4. Consider Freelance or Part-Time Work
If you’re currently unemployed and finding it tough to get another job, you could consider part-time or freelance work—or you could start your own small business. Here are a few ideas to get you started:
You might find a permanent full-time job again soon, but why not use this time to study, or to try something completely new? To learn new skills at home, check out Coursera, and create a ZipRecruiter profile to keep looking for employment online.
5. Reach Out for Help
If you’ve gone through all the suggestions listed above and nothing feels doable, reach out for help. Resources like United Way 2-1-1 can help you find ways to pay for food, housing, medical, and financial expenses. Local charities, churches, and community organizations might also be able to help.
What Are Extended Benefits?
Extended benefits are extra benefits the government offers in emergency situations. For example, when the pandemic hit, many states offered extended benefits to deal with the high unemployment levels.
Will Unemployment Benefits Be Extended Again?
While pandemic-related extensions are now over, that doesn’t mean an end to unemployment benefits extensions. If unemployment rates are particularly high in a specific region of the country, the government may decide to offer extended benefits. If these extended benefits are in place, it allows you to receive benefits for a longer period.

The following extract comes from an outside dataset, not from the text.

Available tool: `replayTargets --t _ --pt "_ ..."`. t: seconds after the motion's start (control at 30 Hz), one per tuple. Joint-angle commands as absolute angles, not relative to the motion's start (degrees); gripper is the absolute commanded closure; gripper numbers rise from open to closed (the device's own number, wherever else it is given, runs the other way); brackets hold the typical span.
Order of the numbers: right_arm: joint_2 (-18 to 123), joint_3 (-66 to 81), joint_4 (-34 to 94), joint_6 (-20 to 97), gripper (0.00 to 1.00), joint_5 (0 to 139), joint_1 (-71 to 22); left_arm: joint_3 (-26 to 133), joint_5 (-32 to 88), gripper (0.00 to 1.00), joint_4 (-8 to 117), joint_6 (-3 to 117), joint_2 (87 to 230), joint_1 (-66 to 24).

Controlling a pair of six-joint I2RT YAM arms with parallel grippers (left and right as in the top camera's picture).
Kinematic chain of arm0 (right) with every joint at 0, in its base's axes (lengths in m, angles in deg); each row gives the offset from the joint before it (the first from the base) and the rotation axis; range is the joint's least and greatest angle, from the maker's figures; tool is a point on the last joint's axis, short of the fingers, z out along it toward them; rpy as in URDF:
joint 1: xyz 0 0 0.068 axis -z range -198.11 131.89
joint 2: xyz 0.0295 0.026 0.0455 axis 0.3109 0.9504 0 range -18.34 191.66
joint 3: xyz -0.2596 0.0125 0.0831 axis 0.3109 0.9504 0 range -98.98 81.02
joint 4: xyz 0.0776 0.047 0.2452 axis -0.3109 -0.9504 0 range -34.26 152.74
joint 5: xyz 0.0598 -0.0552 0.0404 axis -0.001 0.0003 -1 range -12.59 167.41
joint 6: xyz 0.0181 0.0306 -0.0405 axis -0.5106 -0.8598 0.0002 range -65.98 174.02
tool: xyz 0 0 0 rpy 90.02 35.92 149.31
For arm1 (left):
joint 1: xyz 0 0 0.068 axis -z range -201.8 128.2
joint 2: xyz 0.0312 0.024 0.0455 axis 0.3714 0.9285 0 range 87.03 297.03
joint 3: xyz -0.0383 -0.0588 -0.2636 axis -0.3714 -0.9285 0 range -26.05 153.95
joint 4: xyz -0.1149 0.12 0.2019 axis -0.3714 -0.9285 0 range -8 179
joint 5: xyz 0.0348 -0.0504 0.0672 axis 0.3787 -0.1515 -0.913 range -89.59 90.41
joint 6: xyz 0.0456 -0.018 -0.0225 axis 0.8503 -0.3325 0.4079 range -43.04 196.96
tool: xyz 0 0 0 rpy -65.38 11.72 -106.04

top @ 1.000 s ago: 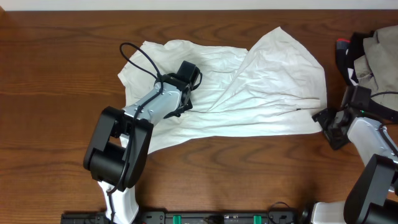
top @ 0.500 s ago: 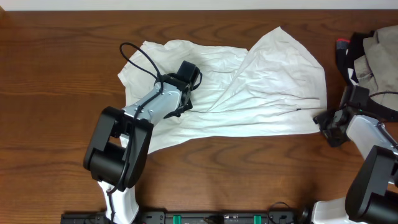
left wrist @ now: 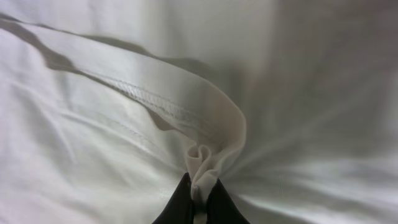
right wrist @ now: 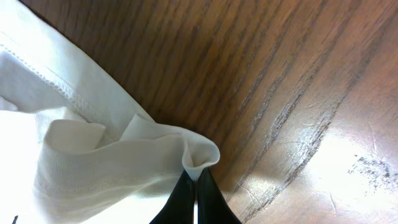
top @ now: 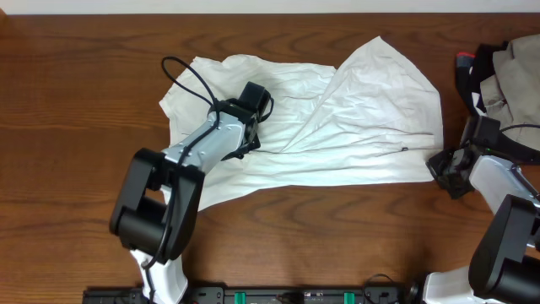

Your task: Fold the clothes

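The right gripper [right wrist: 198,177], open a moment ago, now clamps shut on the near right corner of the clothes [top: 363,118]; farther in, the left gripper [left wrist: 199,191] stays pinched on a mid-cloth fold. With the clothes spread across the table [top: 76,101], both holds look ready for folding.

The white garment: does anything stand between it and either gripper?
Nothing visible does. The left gripper is shut on a hemmed fold of the white garment, the right gripper on its corner.
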State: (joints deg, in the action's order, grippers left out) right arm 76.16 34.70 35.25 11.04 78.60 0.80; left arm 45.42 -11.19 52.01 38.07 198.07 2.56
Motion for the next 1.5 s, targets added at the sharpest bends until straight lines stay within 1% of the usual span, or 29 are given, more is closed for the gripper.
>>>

Can I Get an Extension on Unemployment Benefits If I Have Exhausted My Benefits?
If your unemployment benefits have been exhausted, you may qualify for extended unemployment benefits if they’re available in your area. To apply for these benefits, you must complete the application. In many states, this application is online. If your area isn’t currently offering extended benefits, you can reapply for unemployment benefits to see if you qualify. If you think your benefits ended too soon, you can always appeal the decision.